Animal health at the service of the population

Animal health aims to achieve a perfect physical and functional development of an organism, in balance with the environment to reach its maximum productivity potential. Protect public health, prevent the entry of infectious agents causing exotic or endemic diseases of economic importance, and establish forms of control and possible eradication.
Therefore, health must be used as a tool for the common good for population, source of food, protection of the producer or industry, favoring its development and efficiency. But it should not be used as a disproportionate body of protection to favor domestic production because of the negative effects on food production, efficiency and price. There are many examples of animal diseases, but over time we have seen that neither norm are set nor production improved, allowing the development of oligopolies or monopolies that affect small producers in time and the increase of poverty in the breeder sector.

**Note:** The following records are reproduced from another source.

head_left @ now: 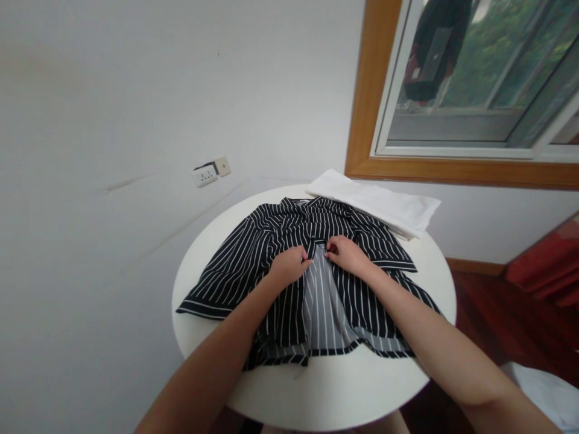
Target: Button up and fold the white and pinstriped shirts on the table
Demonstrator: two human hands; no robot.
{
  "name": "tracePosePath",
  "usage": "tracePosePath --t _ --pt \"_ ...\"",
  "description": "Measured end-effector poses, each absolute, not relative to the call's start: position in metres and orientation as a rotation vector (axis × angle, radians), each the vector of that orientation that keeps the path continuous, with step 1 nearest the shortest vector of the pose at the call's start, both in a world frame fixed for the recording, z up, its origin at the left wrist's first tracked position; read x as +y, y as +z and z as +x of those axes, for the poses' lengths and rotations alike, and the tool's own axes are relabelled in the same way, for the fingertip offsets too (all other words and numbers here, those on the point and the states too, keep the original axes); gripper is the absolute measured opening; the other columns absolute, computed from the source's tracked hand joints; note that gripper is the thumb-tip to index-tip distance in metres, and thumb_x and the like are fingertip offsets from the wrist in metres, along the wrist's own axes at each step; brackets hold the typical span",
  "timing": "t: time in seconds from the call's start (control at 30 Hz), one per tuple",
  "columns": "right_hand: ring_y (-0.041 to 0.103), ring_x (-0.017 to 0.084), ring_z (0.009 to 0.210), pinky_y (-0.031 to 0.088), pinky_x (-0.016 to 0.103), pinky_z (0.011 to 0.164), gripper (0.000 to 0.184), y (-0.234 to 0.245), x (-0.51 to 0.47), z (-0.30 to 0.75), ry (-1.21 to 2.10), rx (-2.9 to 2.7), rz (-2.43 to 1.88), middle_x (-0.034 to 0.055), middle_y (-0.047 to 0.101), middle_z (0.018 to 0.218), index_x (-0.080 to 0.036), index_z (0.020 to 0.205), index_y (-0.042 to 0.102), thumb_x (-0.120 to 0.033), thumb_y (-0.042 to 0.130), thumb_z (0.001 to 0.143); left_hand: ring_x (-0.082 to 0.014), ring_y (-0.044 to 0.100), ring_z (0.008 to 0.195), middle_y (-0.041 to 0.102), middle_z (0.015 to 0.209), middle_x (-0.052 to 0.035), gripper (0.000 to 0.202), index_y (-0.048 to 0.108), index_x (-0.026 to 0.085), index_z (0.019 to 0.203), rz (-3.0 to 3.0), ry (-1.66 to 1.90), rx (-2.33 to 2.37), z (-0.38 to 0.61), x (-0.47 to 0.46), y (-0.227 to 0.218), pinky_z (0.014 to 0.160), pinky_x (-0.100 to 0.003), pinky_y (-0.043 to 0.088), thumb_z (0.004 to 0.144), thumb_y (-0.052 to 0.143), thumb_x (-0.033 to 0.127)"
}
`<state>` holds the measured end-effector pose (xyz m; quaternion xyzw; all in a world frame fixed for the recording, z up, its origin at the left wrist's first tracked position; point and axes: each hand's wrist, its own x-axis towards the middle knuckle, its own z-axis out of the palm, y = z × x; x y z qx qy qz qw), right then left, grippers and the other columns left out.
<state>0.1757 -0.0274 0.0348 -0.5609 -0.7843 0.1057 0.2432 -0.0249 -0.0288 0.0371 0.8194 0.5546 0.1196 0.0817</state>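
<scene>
A round white tabletop (344, 392) stands against a pale wall (158, 90) marked with faint scuffs; a black-and-white striped shirt (294, 226) lies spread over most of it, collar toward the wall, sleeves out to both sides, hem near the front rim; its lower front parts in the middle, showing the greyish inside of the back. The left hand (292, 265) has its grip pinched on one edge of that opening; the right hand (346, 253) has its grip closed on the opposite edge, the two just apart. A folded white cloth (380, 202) lies at the far right of the tabletop, overlapping the shirt's shoulder. On the wall are a socket (205, 175) and, beside it, a small beige plate (222, 166); to the right, a wooden frame (355, 114) surrounds a window, with a dark garment (432, 60) hanging beyond the glass and greenery behind; below lies a dark reddish floor (479, 307), with red fabric (552, 265) at the right edge and something white (547, 392), partly cut off, nearer.
</scene>
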Motion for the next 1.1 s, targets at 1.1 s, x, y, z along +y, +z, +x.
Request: tracePosePath --t 1.1 --pt "0.060 0.013 0.060 0.042 0.023 0.062 0.014 0.058 -0.027 0.198 0.615 -1.890 -1.541 0.0004 0.068 0.068 -0.016 0.076 0.070 -0.016 0.055 0.076 -0.0237 0.063 0.091 0.067 0.094 -0.0113 0.023 0.060 0.014 0.093 2.527 0.157 1.633 -0.018 -0.037 0.048 0.079 -0.031 0.045 0.090 0.053 0.035"
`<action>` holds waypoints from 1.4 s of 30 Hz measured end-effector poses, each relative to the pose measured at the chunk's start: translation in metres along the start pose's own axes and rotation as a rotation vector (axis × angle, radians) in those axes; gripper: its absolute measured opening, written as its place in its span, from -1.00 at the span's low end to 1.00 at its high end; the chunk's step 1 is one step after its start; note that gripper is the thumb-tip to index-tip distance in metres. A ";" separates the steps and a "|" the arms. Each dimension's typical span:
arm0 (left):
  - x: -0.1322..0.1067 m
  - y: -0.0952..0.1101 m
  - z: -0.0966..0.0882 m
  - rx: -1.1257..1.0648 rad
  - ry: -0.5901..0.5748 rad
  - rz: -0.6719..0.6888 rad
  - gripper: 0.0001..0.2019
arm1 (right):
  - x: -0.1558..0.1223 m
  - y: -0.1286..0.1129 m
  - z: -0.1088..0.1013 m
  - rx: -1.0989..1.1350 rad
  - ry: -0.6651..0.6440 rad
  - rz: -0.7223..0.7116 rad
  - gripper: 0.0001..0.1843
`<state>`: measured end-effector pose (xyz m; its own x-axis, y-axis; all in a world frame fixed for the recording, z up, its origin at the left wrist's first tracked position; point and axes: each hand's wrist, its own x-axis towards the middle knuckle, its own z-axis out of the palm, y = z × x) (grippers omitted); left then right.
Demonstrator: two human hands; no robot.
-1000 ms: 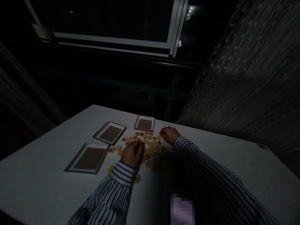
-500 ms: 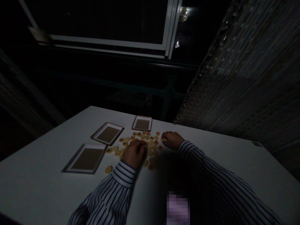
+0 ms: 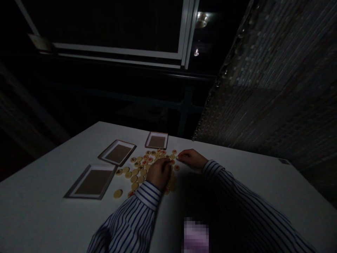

Having healthy animals’ help to feed the population, produce proteins of high nutritional value, so people are healthy and production is sustainable, respecting the environment. But having healthy animals does not always guarantee that innocuous food is offered without contaminant residues, then it is some public policies directed to this type of production, to generate confidence in the consumer.
Health should be a tool that allows trade (exchange market) that does not affect the national livestock production, the high subsidies in the agricultural sector in many countries, to the detriment of others.
The curious thing is that health in many of our countries, along with other ministerial institutions generate legal uncertainty of competition that interfere in the development of small and medium-sized livestock, investment, legal security, technological development, not to mention environmental aspects and public health where many of these rules do not reflect the reality of the country, if not extraterritorial experience and where it is used very often international agencies and consultants paid with state resources.
Other important actions for health include zoonoses, transboundary diseases, veterinary systems, antimicrobial resistance, and food safety.